◆ **YOUR OBJECTIVE**
Print exactly those lines that run from the beginning of the data to the line bearing "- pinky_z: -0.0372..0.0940", inclusive.

◆ **THE RECORDS**
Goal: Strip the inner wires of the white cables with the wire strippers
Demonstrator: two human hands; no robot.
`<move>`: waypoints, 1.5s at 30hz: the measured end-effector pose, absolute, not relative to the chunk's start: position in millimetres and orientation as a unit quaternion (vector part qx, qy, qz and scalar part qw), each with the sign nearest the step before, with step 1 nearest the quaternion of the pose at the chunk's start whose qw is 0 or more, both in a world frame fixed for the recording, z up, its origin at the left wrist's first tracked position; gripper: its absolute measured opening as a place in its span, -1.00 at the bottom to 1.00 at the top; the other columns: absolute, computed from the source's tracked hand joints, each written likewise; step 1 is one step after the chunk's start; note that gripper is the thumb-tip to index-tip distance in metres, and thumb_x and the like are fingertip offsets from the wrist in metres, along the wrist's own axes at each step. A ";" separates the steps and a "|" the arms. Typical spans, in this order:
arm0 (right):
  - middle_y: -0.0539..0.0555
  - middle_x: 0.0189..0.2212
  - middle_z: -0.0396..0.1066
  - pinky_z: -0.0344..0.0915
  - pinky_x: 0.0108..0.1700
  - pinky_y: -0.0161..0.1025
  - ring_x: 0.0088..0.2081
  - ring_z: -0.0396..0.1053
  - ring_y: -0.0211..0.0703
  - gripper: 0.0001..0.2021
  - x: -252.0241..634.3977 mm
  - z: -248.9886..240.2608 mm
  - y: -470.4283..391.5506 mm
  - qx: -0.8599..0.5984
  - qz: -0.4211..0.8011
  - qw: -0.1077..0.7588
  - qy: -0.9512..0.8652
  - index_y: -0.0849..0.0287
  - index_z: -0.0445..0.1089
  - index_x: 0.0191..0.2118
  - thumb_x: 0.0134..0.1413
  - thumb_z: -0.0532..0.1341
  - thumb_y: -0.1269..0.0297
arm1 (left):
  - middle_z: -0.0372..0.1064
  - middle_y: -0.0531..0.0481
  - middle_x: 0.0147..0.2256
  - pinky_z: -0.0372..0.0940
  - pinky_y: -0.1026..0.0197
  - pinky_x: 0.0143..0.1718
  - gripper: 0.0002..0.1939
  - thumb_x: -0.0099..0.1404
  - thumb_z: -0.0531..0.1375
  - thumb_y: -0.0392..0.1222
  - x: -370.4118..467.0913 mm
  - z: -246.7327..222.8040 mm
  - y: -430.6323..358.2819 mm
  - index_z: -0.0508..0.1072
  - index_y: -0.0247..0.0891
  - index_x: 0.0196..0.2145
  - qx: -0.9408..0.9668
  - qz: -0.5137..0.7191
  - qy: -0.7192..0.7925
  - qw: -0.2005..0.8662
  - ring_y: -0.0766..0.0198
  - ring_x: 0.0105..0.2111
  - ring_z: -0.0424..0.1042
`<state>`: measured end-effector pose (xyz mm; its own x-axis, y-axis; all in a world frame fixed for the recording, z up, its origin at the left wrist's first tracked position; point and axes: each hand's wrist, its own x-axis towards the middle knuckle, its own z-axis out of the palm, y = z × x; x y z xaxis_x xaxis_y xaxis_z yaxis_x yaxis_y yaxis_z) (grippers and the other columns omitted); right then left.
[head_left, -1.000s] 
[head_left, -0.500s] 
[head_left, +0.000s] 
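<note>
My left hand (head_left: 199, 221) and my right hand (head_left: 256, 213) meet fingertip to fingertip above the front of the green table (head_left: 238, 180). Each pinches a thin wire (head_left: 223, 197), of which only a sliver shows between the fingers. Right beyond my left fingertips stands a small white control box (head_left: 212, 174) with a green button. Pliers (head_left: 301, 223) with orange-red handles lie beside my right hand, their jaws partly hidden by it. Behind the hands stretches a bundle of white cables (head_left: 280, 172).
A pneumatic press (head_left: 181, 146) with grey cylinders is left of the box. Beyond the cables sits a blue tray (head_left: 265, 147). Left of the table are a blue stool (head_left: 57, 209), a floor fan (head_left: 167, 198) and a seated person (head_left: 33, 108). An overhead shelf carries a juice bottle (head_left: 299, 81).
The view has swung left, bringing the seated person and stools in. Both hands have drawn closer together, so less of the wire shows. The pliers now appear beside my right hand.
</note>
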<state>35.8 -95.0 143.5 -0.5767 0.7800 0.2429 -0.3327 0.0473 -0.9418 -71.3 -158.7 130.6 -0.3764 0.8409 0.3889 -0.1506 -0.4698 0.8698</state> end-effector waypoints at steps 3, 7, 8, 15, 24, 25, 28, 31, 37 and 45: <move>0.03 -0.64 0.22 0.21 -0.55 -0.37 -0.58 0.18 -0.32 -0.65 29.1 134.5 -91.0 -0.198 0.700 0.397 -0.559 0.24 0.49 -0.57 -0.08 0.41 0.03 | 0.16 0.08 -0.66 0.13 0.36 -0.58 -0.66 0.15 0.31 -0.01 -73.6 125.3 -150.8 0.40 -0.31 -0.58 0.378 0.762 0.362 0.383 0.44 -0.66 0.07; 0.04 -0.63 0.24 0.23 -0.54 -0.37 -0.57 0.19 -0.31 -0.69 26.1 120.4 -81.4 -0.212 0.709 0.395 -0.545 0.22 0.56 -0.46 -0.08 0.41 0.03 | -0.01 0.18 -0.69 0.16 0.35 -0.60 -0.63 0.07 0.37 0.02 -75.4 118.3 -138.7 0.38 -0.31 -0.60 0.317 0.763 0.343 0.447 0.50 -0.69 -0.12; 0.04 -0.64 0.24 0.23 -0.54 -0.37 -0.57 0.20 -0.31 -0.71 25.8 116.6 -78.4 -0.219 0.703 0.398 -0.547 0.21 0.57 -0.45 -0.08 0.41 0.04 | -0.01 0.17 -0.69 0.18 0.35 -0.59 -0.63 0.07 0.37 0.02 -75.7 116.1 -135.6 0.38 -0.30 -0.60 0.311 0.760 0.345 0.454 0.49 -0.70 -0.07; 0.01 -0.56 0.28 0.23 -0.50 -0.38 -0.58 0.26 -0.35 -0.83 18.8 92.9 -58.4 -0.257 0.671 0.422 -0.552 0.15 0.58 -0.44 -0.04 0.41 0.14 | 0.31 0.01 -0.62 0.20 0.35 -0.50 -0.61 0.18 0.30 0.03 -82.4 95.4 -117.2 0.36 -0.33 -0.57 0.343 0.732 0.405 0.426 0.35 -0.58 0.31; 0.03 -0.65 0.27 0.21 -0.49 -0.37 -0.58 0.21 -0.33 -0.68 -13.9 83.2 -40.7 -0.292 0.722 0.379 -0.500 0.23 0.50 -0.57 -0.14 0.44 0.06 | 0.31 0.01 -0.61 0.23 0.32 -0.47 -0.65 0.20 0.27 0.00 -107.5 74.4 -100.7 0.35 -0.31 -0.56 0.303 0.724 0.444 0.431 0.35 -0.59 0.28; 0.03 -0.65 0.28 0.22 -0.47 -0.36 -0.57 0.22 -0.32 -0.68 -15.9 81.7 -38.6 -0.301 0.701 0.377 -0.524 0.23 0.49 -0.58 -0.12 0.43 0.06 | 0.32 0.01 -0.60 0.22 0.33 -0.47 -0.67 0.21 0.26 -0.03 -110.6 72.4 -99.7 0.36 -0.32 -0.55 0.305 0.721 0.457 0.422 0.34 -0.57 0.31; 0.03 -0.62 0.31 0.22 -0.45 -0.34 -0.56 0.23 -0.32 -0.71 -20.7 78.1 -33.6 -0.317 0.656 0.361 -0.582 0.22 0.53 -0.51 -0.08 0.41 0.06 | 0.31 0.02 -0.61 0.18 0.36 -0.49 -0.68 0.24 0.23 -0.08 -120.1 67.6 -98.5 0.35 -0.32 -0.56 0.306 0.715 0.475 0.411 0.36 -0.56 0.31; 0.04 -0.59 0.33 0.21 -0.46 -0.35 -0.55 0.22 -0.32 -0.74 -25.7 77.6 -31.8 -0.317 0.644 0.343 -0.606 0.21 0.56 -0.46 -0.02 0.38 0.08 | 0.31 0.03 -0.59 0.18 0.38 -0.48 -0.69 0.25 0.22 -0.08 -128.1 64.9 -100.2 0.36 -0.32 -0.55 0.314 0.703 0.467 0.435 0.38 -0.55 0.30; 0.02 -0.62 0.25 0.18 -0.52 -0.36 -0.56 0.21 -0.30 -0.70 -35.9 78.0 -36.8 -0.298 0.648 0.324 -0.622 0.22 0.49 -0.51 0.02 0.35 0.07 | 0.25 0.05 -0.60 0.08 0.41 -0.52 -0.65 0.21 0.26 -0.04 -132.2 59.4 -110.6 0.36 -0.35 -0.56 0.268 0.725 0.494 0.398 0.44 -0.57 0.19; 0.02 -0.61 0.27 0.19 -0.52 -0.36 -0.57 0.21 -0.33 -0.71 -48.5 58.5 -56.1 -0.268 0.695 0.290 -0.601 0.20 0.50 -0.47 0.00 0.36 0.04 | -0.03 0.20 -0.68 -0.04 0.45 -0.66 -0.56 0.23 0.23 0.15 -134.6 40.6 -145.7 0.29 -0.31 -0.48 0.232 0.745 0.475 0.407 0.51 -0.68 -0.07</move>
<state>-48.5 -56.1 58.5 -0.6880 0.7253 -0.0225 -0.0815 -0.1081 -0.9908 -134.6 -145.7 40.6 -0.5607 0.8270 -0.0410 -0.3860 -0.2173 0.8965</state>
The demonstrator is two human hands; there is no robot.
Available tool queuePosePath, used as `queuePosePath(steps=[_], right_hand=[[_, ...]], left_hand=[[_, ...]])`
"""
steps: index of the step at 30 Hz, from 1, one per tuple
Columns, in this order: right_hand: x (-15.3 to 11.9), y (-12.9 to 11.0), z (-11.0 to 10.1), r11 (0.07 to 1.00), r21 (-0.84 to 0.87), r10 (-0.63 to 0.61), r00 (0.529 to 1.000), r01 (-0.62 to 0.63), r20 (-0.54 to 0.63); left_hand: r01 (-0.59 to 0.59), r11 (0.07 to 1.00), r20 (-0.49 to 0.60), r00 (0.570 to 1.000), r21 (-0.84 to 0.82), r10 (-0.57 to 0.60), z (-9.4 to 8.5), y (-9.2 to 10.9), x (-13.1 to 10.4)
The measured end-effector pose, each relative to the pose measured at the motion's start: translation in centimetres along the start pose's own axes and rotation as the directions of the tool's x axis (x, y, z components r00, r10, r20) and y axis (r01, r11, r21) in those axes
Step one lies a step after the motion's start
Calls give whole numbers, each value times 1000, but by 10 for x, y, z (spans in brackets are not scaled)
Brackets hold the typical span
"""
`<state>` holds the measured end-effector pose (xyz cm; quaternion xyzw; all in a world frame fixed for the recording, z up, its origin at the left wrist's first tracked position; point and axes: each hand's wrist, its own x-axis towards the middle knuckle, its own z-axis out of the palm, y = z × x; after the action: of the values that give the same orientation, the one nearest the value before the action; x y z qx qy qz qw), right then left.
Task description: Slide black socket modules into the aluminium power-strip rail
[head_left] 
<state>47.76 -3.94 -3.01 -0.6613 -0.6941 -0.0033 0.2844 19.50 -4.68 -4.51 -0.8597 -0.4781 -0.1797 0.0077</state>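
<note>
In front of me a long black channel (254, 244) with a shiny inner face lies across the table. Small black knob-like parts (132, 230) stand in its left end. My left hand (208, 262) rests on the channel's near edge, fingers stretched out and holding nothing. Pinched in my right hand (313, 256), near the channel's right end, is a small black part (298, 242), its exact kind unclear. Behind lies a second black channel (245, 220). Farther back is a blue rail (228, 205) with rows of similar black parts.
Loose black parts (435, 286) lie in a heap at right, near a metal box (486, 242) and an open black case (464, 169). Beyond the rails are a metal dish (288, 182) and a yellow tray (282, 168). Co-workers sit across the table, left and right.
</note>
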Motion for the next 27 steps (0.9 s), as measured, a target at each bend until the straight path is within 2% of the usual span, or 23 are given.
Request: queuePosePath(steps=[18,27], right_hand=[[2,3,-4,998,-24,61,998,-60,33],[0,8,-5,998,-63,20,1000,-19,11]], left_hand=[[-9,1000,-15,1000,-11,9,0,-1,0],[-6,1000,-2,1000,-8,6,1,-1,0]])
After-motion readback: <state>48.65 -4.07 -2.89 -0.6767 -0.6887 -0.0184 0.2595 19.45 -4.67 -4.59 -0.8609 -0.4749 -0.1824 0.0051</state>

◆ **OUTPUT OF THE TASK**
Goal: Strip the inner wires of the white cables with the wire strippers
Demonstrator: two human hands; no robot.
`<move>`: waypoints, 1.5s at 30hz: the measured end-effector pose, absolute, not relative to the chunk's start: position in millimetres and orientation as a unit quaternion (vector part qx, qy, qz and scalar part qw), each with the sign nearest the step before, with step 1 nearest the quaternion of the pose at the chunk's start whose qw is 0 or more, both in a world frame fixed for the recording, z up, its origin at the left wrist's first tracked position; gripper: its absolute measured opening as a place in its span, -1.00 at the bottom to 1.00 at the top; the other columns: absolute, computed from the source's tracked hand joints, each written likewise; step 1 is one step after the chunk's start; note that gripper is the thumb-tip to index-tip distance in metres, and thumb_x and the like are fingertip offsets from the wrist in metres, along the wrist's own axes at each step. A ";" separates the steps and a "|" the arms. Typical spans, in this order:
arm0 (right):
  - middle_y: -0.0539..0.0555
  - middle_x: 0.0189..0.2212
  - middle_z: -0.0396..0.1066
  - pinky_z: -0.0344..0.0915
  - pinky_x: 0.0108..0.1700
  - pinky_y: -0.0161..0.1025
  - ring_x: 0.0088..0.2081
  - ring_z: -0.0396..0.1053
  - ring_y: -0.0211..0.0703
  - gripper: 0.0001..0.2021
  - x: -252.0241..634.3977 mm
  - z: -248.9886..240.2608 mm
  - y: -470.4283..391.5506 mm
  - qx: -0.8599..0.5984
  - qz: -0.4211..0.8011
  - qw: -0.1077..0.7588
  - qy: -0.9512..0.8652
  - index_y: -0.0849..0.0287
  - index_z: -0.0445..0.1089
  - index_x: 0.0191..0.2118
  - thumb_x: 0.0134..0.1413
  - thumb_z: -0.0532..0.1341
  - thumb_y: -0.1269..0.0297
arm1 (left):
  - middle_z: -0.0372..0.1064
  - middle_y: -0.0531..0.0481
  - middle_x: 0.0147..0.2256
  - pinky_z: -0.0372..0.0940

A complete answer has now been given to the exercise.